**What the task requires**:
Locate the string "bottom" in the listing below. Copy every line where it is found.

**Given entries**:

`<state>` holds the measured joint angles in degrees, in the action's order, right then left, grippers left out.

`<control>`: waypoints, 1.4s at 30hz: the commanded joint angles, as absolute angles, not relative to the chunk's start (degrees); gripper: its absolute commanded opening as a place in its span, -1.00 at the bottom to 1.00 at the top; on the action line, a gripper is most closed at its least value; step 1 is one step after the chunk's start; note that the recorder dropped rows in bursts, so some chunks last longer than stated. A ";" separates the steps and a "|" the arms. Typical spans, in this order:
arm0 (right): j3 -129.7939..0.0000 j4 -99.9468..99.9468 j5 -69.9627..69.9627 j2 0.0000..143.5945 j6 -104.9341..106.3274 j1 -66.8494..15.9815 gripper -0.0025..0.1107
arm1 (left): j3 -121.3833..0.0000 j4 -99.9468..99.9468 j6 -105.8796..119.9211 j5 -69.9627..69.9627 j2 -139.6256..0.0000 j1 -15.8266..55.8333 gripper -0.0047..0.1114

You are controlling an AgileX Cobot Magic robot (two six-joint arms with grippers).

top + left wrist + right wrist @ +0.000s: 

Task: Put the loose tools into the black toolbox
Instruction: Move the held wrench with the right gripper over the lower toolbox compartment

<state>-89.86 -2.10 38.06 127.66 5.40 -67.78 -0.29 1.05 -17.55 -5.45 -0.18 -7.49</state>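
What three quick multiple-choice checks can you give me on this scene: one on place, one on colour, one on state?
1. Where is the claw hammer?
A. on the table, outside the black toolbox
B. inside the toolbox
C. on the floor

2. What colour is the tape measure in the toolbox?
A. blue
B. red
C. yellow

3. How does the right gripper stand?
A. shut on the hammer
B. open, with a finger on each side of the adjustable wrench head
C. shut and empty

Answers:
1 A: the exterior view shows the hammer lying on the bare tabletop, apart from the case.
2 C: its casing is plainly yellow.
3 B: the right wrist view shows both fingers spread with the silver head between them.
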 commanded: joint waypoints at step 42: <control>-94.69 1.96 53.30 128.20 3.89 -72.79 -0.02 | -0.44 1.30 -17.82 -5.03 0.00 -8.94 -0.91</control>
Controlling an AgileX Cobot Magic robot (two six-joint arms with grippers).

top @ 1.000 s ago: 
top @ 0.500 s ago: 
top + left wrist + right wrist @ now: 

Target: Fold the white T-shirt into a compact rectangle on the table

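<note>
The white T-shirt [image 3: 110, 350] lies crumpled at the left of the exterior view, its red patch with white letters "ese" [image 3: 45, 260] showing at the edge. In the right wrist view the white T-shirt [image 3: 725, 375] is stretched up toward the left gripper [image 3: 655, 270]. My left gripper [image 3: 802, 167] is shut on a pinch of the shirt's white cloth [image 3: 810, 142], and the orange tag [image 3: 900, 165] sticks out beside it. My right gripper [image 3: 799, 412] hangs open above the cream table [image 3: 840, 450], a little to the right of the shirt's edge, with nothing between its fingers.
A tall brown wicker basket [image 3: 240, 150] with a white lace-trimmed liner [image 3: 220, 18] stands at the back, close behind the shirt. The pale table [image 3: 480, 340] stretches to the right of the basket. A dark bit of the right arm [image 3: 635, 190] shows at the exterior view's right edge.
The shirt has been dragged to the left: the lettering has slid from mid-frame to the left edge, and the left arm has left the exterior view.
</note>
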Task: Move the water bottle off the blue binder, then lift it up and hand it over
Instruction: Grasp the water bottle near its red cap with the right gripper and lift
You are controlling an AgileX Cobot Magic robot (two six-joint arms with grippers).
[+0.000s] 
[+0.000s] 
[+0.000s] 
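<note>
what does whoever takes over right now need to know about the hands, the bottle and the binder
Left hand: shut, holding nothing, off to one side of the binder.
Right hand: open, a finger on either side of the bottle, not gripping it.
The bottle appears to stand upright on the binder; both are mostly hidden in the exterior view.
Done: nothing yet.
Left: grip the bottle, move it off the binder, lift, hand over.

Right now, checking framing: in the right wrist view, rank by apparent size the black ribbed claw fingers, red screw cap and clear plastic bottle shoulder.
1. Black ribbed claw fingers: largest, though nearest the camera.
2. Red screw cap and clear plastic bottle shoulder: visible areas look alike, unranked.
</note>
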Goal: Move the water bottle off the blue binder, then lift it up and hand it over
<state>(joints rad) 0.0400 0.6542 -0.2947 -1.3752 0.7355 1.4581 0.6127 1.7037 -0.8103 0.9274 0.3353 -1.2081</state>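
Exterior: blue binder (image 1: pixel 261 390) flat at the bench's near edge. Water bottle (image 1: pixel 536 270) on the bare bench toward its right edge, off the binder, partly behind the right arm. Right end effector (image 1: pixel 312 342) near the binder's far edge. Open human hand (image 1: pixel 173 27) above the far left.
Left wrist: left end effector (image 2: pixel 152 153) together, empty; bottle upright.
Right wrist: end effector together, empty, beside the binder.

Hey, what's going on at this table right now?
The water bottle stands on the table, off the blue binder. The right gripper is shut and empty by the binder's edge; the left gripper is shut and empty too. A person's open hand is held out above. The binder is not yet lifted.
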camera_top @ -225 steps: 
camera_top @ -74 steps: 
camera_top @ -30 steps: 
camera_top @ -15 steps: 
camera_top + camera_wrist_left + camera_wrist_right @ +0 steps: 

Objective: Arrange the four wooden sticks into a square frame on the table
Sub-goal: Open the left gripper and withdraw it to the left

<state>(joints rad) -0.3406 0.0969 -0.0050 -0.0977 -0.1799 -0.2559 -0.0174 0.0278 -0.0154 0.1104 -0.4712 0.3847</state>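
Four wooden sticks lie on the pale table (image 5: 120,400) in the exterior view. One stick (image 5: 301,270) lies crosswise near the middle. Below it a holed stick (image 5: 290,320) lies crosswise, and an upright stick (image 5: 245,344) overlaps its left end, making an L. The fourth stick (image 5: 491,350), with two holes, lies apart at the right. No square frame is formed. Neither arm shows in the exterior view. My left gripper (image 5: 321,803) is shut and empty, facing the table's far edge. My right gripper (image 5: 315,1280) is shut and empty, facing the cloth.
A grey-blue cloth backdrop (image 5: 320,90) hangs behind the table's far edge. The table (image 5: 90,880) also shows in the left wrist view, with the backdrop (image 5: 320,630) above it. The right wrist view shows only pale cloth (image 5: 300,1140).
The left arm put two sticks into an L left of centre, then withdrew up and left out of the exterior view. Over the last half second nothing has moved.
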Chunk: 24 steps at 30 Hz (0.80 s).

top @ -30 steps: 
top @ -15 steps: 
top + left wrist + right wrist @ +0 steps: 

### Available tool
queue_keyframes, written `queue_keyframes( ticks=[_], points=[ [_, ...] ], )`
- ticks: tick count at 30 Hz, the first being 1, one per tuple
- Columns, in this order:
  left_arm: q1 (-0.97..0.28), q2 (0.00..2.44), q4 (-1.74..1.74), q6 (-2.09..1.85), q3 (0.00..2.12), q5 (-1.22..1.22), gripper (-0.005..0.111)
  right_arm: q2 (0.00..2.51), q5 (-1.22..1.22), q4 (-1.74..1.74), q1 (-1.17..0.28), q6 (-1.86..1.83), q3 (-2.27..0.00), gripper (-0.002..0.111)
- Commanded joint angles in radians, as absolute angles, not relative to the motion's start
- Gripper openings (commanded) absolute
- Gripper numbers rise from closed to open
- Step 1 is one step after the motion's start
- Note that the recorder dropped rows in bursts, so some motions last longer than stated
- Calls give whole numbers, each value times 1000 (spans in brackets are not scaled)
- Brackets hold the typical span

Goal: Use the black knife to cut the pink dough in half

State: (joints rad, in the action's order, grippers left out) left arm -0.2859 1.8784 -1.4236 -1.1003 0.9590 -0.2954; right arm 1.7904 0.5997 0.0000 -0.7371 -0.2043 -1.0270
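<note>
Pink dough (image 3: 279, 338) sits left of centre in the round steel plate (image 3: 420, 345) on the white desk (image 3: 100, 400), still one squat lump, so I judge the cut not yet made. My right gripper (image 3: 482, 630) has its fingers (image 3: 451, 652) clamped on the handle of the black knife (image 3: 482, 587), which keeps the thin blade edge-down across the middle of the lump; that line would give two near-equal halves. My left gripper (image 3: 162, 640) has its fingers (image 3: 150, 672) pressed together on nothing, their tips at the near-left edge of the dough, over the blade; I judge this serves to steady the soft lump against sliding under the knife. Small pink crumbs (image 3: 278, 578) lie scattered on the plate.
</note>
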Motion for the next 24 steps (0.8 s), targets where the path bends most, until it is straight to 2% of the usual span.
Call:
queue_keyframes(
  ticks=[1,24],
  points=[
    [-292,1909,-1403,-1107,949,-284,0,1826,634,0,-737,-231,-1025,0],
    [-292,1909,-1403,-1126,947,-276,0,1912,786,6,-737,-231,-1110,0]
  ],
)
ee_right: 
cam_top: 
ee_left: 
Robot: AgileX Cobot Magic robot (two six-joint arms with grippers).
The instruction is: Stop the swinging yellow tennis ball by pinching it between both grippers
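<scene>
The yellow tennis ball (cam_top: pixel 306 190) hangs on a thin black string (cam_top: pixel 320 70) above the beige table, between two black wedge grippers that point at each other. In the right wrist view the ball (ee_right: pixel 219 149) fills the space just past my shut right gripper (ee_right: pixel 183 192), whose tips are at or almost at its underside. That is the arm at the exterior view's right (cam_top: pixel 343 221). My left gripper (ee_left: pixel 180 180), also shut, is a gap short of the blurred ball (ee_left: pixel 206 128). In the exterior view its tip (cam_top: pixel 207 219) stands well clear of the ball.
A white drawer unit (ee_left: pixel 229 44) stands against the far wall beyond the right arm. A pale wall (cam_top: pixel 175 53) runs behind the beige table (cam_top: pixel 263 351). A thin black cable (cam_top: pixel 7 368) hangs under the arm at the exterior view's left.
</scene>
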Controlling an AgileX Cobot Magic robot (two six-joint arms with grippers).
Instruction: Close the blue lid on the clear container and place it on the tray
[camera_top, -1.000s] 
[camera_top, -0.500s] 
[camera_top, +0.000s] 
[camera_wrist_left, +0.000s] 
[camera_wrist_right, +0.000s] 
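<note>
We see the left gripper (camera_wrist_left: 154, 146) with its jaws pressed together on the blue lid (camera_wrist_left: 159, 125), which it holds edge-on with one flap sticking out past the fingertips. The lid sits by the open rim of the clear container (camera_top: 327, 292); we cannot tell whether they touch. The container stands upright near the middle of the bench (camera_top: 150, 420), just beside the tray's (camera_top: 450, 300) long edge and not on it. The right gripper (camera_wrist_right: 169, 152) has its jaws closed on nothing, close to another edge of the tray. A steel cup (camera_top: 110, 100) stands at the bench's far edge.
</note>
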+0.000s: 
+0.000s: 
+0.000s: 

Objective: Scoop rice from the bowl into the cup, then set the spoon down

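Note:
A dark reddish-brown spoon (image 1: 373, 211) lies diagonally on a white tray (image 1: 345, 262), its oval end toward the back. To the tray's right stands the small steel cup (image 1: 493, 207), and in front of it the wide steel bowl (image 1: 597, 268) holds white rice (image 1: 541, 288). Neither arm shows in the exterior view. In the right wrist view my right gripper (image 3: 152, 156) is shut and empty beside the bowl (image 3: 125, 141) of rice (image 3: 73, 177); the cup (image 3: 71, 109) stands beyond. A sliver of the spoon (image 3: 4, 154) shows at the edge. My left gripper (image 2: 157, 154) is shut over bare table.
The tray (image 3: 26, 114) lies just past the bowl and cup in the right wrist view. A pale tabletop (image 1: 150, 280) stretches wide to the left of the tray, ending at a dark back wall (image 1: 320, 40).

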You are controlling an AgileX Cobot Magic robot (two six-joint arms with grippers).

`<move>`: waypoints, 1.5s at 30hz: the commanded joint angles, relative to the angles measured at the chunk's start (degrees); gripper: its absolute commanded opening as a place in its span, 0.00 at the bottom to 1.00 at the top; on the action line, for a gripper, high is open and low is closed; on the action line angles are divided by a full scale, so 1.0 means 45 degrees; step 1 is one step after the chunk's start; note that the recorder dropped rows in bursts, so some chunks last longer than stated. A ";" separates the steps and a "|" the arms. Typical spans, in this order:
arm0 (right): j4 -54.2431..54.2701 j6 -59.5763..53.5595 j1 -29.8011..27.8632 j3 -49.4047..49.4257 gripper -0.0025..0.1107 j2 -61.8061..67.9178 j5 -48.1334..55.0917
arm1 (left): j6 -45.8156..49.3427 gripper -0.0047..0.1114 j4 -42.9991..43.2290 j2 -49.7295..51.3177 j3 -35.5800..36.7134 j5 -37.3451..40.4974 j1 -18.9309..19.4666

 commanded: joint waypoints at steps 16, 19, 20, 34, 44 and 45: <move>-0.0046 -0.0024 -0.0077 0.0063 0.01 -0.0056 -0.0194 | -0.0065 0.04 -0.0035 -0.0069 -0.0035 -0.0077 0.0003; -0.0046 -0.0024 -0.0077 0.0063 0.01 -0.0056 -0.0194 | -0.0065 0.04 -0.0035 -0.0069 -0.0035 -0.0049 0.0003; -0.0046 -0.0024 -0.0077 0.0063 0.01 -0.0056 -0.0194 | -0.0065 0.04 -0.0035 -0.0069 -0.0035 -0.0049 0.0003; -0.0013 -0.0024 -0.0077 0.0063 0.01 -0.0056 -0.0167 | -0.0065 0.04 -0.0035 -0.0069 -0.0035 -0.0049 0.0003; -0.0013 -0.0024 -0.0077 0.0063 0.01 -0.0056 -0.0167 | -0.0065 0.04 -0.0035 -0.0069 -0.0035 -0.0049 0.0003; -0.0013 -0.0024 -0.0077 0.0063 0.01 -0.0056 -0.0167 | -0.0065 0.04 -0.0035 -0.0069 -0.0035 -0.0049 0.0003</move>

**Task output**:
`<control>`: waypoints, 1.4s at 30hz: the commanded joint angles, as absolute angles, not relative to the chunk's start (degrees); gripper: its absolute commanded opening as a place in its span, -1.00 at the bottom to 1.00 at the top; on the action line, a gripper is most closed at its least value; step 1 is one step after the chunk's start; note that the recorder dropped rows in bursts, so some chunks last longer than stated. A ";" separates the steps and a "|" the arms. Typical spans, in this order:
`<move>`: waypoints, 1.5s at 30hz: the commanded joint angles, relative to the angles measured at the chunk's start (degrees); gripper: its absolute commanded opening as a place in its span, 0.00 at the bottom to 1.00 at the top; on the action line, for a gripper, high is open and low is closed; on the action line angles are divided by a full scale, so 1.0 means 45 degrees; step 1 is one step after the chunk's start; note that the recorder dropped rows in bursts, so some chunks last longer than stated. A ";" separates the steps and a "|" the arms. Typical spans, in this order:

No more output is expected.